__Exercise description__: Please retype the records below exactly, omitting any images.

(Data extracted from a collection)

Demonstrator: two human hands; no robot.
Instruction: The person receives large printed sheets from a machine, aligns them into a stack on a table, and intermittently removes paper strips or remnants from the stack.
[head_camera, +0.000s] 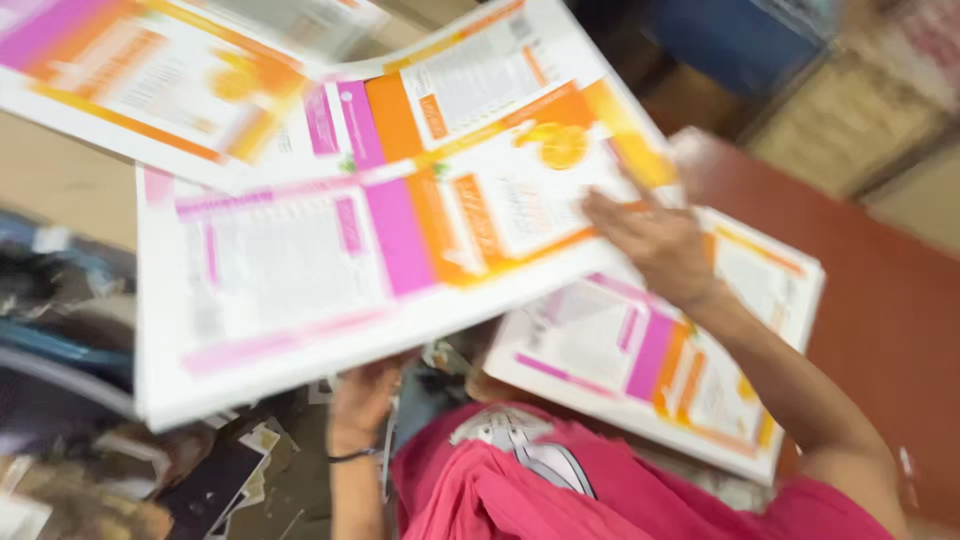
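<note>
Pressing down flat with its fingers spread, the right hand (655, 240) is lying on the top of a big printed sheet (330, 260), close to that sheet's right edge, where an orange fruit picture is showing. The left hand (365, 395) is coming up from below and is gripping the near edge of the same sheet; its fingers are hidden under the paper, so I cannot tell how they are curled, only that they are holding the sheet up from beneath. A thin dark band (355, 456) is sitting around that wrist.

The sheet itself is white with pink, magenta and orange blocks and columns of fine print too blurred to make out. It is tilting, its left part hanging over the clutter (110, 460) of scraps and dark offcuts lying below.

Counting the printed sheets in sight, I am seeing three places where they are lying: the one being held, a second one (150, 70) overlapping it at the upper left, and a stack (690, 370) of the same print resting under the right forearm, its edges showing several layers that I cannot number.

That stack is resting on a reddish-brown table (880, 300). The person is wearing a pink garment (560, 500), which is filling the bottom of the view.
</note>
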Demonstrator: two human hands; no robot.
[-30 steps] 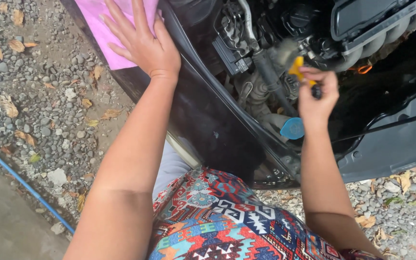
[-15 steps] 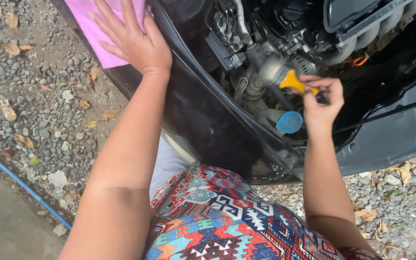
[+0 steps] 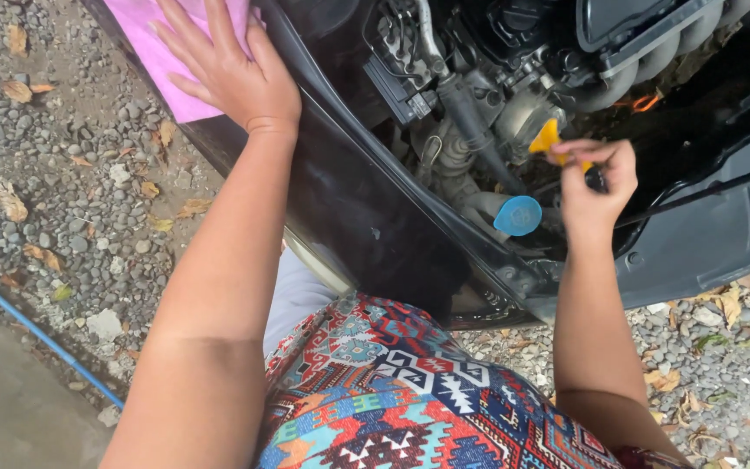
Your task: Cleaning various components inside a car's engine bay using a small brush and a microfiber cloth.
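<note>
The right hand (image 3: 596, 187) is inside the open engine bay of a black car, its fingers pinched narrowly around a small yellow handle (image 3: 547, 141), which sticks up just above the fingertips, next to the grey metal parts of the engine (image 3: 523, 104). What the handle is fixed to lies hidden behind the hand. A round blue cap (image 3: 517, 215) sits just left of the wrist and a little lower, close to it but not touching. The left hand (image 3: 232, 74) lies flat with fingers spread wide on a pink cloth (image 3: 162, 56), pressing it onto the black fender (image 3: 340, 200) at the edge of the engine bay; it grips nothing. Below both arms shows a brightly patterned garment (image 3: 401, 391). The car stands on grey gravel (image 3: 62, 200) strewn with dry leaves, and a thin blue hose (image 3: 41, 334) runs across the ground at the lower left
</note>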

__Response box__:
Demonstrator: two human hands; no robot.
Instruction: The person receives large printed sheets from a machine, aligns them into a stack on a table, and intermittently removes paper strips or remnants from the stack.
[head_camera, +0.000s] 
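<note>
Pressing down flat with its fingers spread, the right hand (655, 240) is lying on the top of a big printed sheet (330, 260), close to that sheet's right edge, where an orange fruit picture is showing. The left hand (365, 395) is coming up from below and is gripping the near edge of the same sheet; its fingers are hidden under the paper, so I cannot tell how they are curled, only that they are holding the sheet up from beneath. A thin dark band (355, 456) is sitting around that wrist.

The sheet itself is white with pink, magenta and orange blocks and columns of fine print too blurred to make out. It is tilting, its left part hanging over the clutter (110, 460) of scraps and dark offcuts lying below.

Counting the printed sheets in sight, I am seeing three places where they are lying: the one being held, a second one (150, 70) overlapping it at the upper left, and a stack (690, 370) of the same print resting under the right forearm, its edges showing several layers that I cannot number.

That stack is resting on a reddish-brown table (880, 300). The person is wearing a pink garment (560, 500), which is filling the bottom of the view.
</note>
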Demonstrator: two human hands; no robot.
[-30 steps] 
[-15 steps] 
[+0 steps] 
Your task: Cleaning various components inside a car's engine bay using a small brush and a microfiber cloth.
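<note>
The right hand (image 3: 596, 187) is inside the open engine bay of a black car, its fingers pinched narrowly around a small yellow handle (image 3: 547, 141), which sticks up just above the fingertips, next to the grey metal parts of the engine (image 3: 523, 104). What the handle is fixed to lies hidden behind the hand. A round blue cap (image 3: 517, 215) sits just left of the wrist and a little lower, close to it but not touching. The left hand (image 3: 232, 74) lies flat with fingers spread wide on a pink cloth (image 3: 162, 56), pressing it onto the black fender (image 3: 340, 200) at the edge of the engine bay; it grips nothing. Below both arms shows a brightly patterned garment (image 3: 401, 391). The car stands on grey gravel (image 3: 62, 200) strewn with dry leaves, and a thin blue hose (image 3: 41, 334) runs across the ground at the lower left
</note>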

This answer requires nothing else.